After a brief optimistic start to the year, the US government's high tariffs announced on 2 April and subsequent fluctuating announcements quickly dampened economic sentiment. The Swiss export industry would be significantly impacted by the announced tariffs. Should negotiations fail, exports to the US will face 31% tariffs starting in July 2025, initially exempting pharmaceutical products. In the short term, these tariffs are expected to have a limited direct effect on the Swiss economy, especially if pharmaceuticals, which make up the largest share of exports to the US, remain exempt. The greater concern is that uncertainty may deter company investments, potentially dampening global growth prospects. Compared to our earlier forecast of 1.5% growth at the beginning of the year, we now anticipate Swiss GDP growth of 1% in 2025.¹

Despite the particularly high tariffs on Swiss products, the Swiss franc (CHF) has appreciated substantially. This significantly increases the risk of inflation rate turning negative in Switzerland. In April, headline inflation fell to 0.0%. While some of the CHF appreciation may already be reflected, the full effect will likely take a couple of months to fully emerge. This development therefore justifies further monetary policy easing by the SNB in the form of interest rate cuts. We’ve revised our previous forecast, that the SNB would keep the interest rate at 0.25%, and now anticipate another 0.25 percentage point cut to 0% in June, with risks tilted towards negative interest rates. Swiss government bond yields have dropped significantly, due to reduced growth expectations and increased uncertainties following the US tariff announcements.

Attractiveness of real estate investments increased

The SNB's interest rate cut of a total of 150 basis points since March 2024 has already spurred greater interest in real estate investments (see our Outlook 1H25). Recent market movements are likely to further boost demand for Swiss real estate. After reaching a low of 15 basis points in 4Q22, the risk premium on Swiss direct real estate investments rose again to 180 basis points in 4Q24. The increased attractiveness is also evident in capital market transactions. After low momentum in 2022 and 2023, volumes increased significantly in 2024, surpassing the CHF 4 billion mark again. In the first four months of 2025, CHF 1.8 billion was raised and another CHF 700 million was announced (see Figure 1).

Figure 1: Capital market transactions (debt and equity) on the Swiss real estate investment market (CHF million)

Figure 1 shows the capital market transactions (debt and equity) on the Swiss real estate investment market.
Source: J Safra Sarasin; ÃÛ¶¹ÊÓÆµ Asset Management, May 2025. Last data point: 2 May 2025.

The figure shows that the capital market transactions (both communicated and completed) in the Swiss real estate investment market dropped in 2022 and 2023 but rebounded in 2024, with 2025 off to a solid start.

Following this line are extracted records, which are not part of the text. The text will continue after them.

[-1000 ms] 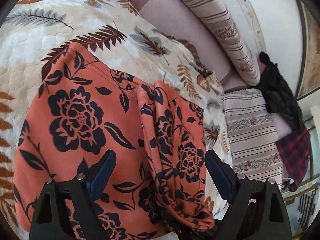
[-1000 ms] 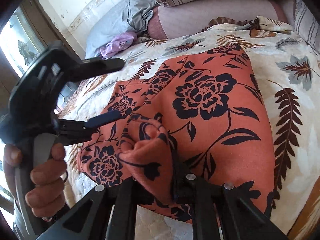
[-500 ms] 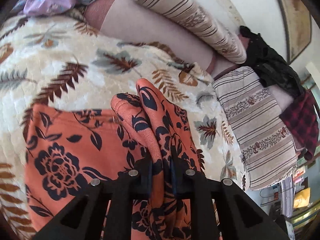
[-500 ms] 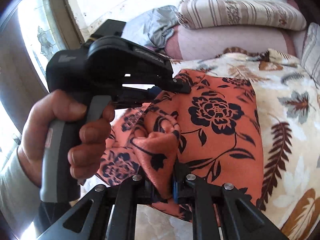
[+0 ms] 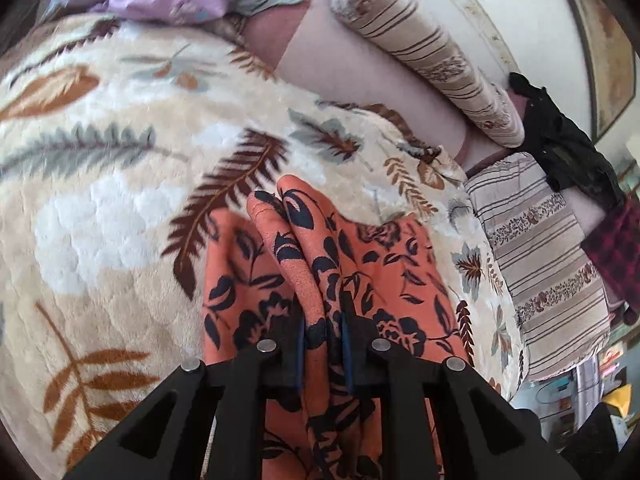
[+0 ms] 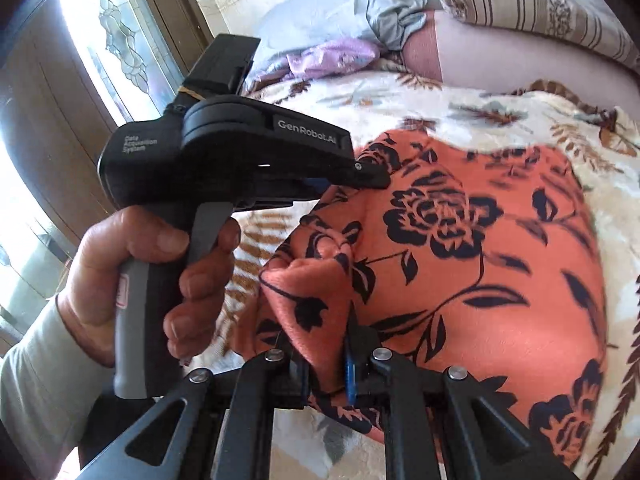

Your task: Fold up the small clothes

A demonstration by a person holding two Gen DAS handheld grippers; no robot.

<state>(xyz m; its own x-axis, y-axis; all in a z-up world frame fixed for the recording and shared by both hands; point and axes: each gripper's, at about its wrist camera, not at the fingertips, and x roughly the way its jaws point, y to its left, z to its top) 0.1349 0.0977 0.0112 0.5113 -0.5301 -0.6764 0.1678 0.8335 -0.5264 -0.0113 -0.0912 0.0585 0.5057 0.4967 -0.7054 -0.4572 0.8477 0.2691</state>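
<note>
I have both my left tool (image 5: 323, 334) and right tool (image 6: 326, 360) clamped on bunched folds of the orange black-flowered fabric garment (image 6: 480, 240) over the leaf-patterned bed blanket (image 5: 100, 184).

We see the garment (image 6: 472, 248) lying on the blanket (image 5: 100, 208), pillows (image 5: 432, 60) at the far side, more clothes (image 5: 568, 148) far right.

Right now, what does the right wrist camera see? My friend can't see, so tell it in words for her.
The right gripper pinches a bunched fold of an orange cloth with black flowers spread on a leaf-patterned blanket. At left, a hand holds the left gripper, its tip at the cloth's far edge. Striped pillows lie behind.
</note>
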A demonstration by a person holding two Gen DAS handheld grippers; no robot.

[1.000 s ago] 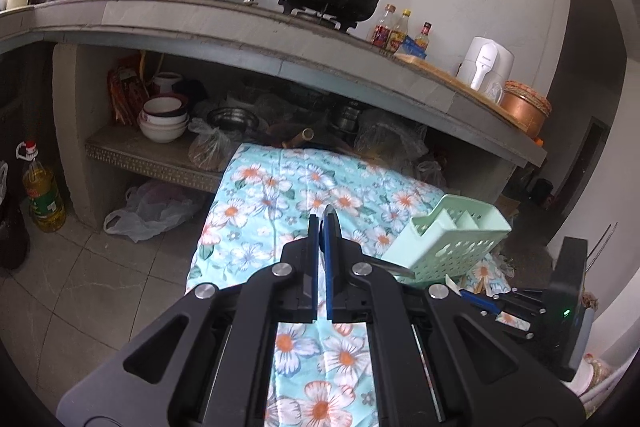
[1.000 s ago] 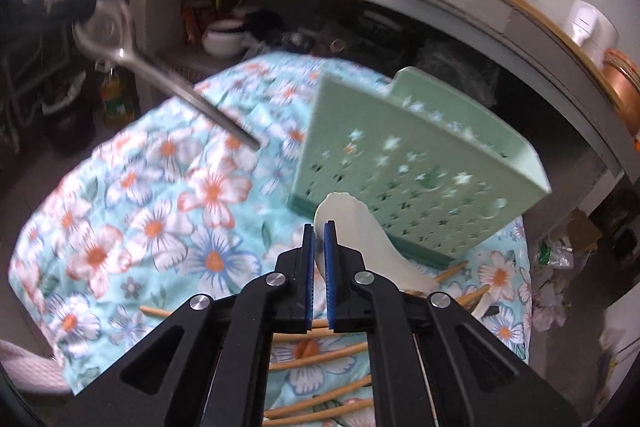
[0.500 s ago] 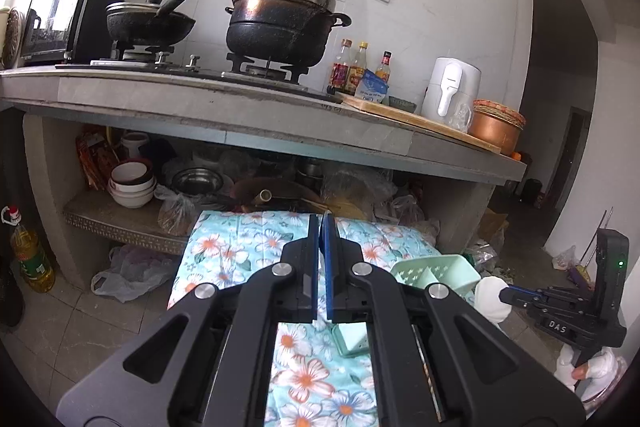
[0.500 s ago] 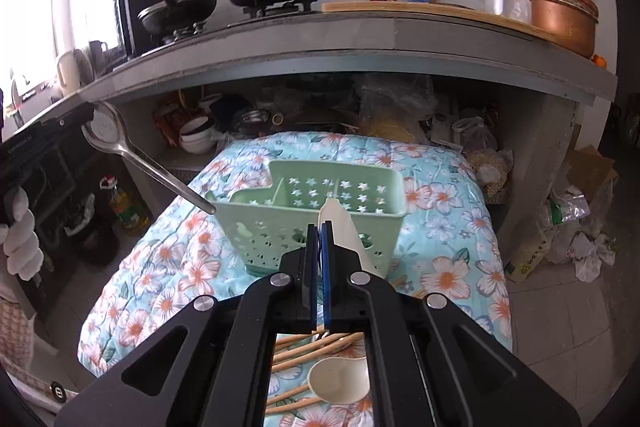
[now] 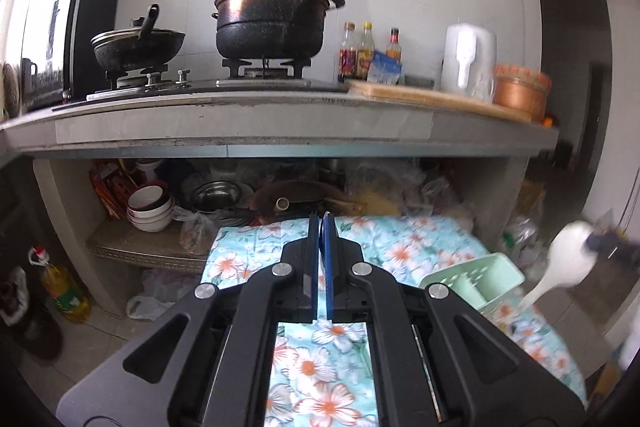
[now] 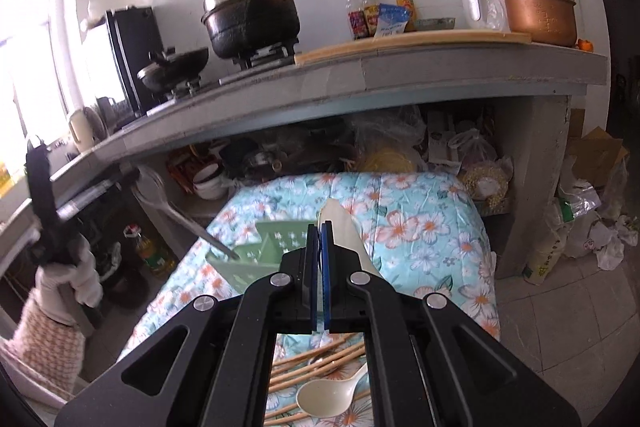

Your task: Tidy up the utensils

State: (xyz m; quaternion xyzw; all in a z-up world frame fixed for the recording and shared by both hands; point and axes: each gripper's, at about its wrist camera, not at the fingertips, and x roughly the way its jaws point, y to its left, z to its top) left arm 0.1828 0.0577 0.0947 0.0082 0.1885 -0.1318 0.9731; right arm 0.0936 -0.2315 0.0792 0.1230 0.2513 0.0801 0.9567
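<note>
Holding a cream spoon [image 6: 342, 227] by its handle, the right gripper [image 6: 317, 251] is clamped on it just above the green caddy [image 6: 256, 251], the long axis running forward and down toward the caddy's slots; the left gripper [image 5: 321, 251] is pressed together, and seems to carry a metal ladle [image 6: 176, 215] whose tip reaches the caddy; loose chopsticks [image 6: 316, 363] and a second spoon [image 6: 328, 397] lie nearest on the flowered tabletop [image 6: 432, 227].

The white spoon [image 5: 566, 267] at far right is motion-blurred. The right claw [image 6: 319, 227] hides much of the green basket [image 6: 256, 251] and the chopsticks [image 6: 316, 363].
</note>
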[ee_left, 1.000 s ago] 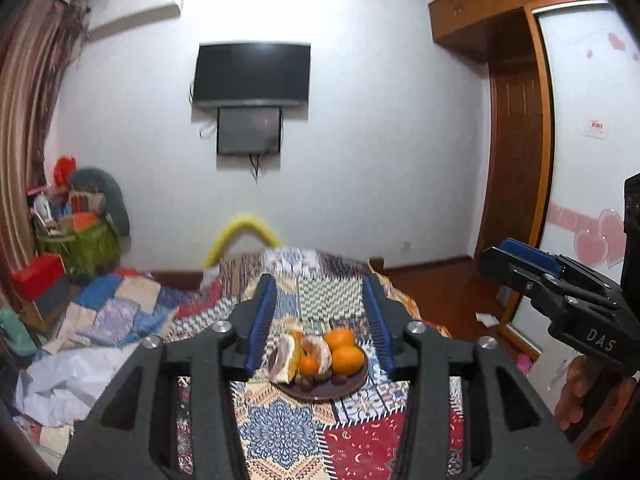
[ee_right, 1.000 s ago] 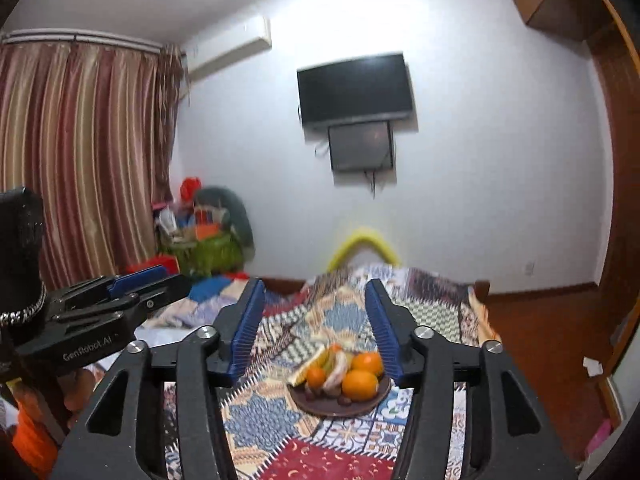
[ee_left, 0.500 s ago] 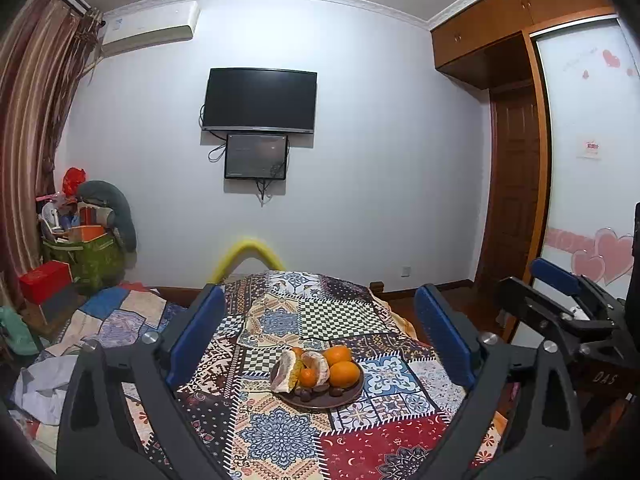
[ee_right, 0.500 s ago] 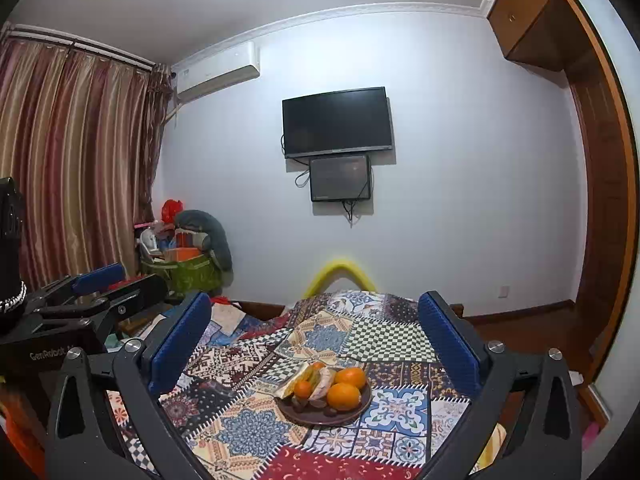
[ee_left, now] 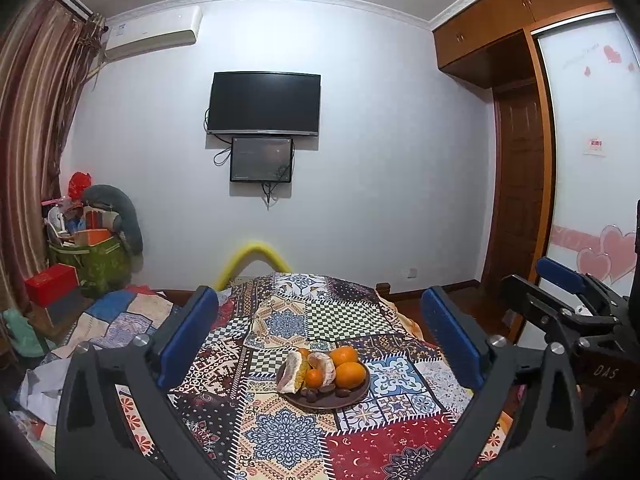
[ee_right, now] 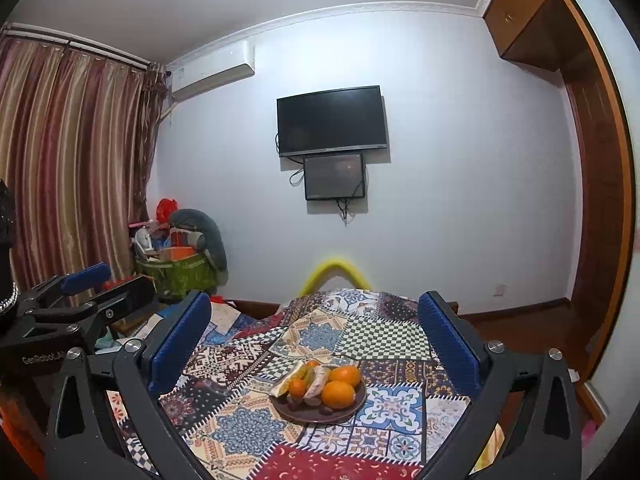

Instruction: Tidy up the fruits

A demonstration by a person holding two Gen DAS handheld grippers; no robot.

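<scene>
A brown plate (ee_left: 328, 402) (ee_right: 320, 416) rests on the patchwork tablecloth (ee_left: 280, 444). On it lie two big oranges (ee_left: 350, 374) (ee_right: 338, 394), a small tangerine (ee_left: 314, 378), peeled pale fruit pieces (ee_left: 292, 372) and some dark round fruits (ee_left: 320, 390). My left gripper (ee_left: 319, 308) hovers short of the plate, its jaws opening wide with nothing between them. My right gripper (ee_right: 314, 308) is also open and empty, framing the plate from the near side. Each gripper shows at the edge of the other's view: the right gripper (ee_left: 560, 304) and the left gripper (ee_right: 84, 292).
A yellow curved bar (ee_left: 254, 258) rises behind the table's far edge. Left of the table lie a quilt (ee_left: 116, 320), a green bag of clutter (ee_left: 96, 260) and a red box (ee_left: 50, 284). A wardrobe (ee_left: 588, 200) stands on the right, and a TV (ee_left: 264, 104) hangs on the wall.
Both grippers' jaws have spread from narrow to wide. The views have tilted upward, so more of the ceiling and wall shows. The plate and fruit have not moved.
</scene>
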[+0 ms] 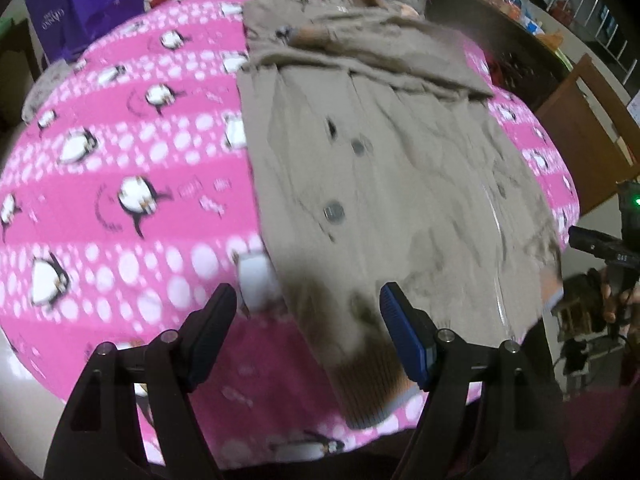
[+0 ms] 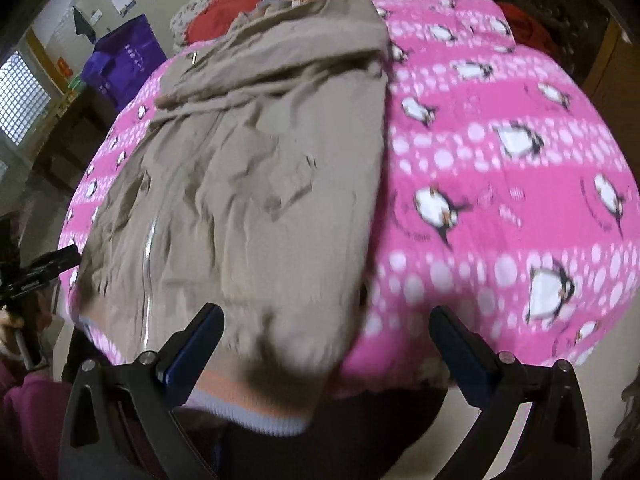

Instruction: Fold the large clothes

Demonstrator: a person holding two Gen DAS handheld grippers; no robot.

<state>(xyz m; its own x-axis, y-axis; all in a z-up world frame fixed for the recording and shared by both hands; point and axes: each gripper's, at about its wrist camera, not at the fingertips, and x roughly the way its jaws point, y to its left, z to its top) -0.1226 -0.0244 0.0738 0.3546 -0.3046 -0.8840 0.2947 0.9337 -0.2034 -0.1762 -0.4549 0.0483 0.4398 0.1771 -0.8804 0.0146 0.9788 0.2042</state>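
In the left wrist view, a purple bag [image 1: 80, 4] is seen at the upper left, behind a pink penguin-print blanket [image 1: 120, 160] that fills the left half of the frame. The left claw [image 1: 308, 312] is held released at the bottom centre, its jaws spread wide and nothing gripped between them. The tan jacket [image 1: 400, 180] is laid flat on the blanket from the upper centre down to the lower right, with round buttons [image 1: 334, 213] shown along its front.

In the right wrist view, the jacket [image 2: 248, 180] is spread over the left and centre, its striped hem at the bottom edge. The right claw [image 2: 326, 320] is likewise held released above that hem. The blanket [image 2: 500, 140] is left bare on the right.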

Besides the positive outlook for real estate investments due to lower interest rates, the defensive characteristics of real estate are becoming more prominent in the current volatile environment. Over the past 25 years, Swiss real estate funds have achieved an average return of 5.5%, just 90 basis points below Swiss equities. However, due to the high share of rental income in total returns, their volatility is significantly lower, driving the demand for real estate, especially in more turbulent times. This is particularly true for the residential segment, which is fundamentally strong in Switzerland and largely unaffected by any economic uncertainty arising from the current tariff development.

Rental housing market with a lot of tailwind

Although net immigration declined slightly in 2024 compared to the record year of 2023, it reached 83,400, marking the third-highest level in the past 25 years, following 2008 and 2023. This growth means that Switzerland's permanent population has increased by around 375,000 people over the past five years. In the first three months of this year, net migration was 20,800, remaining at about the same level as last year (see Figure 2).

Figure 2: Net migration in Switzerland (total, permanent population)

: Figure 2 shows the net migration in Switzerland.
Source: State Secretariat for Migration; ÃÛ¶¹ÊÓÆµ Asset Management; May 2025; Last data point: March 2025; * 2025: Jan-Mar + extrapolation (dotted).

The figure shows that net migration in Switzerland reached one its highest levels in almost two decades in 2023 and remained elevated in 2024.

Despite the strong increase in demand, construction activity remains subdued, even though there was some improvement in 2024 due to interest rate cuts, better financing conditions, and the stabilization of construction prices. From 44,000 building applications at the low point at the end of 2022, the annual total rose to 49,000 in the first quarter of 2025. The number of approvals has also increased compared to the low point in 2023 but remains significantly below the long-term average. The widening gap between building applications and building permits likely indicates the increasing duration and complexity of approval processes. This means that construction activity and the completion of additional living space will remain subdued for some time, and price dynamics in the rental market are expected to stay strong.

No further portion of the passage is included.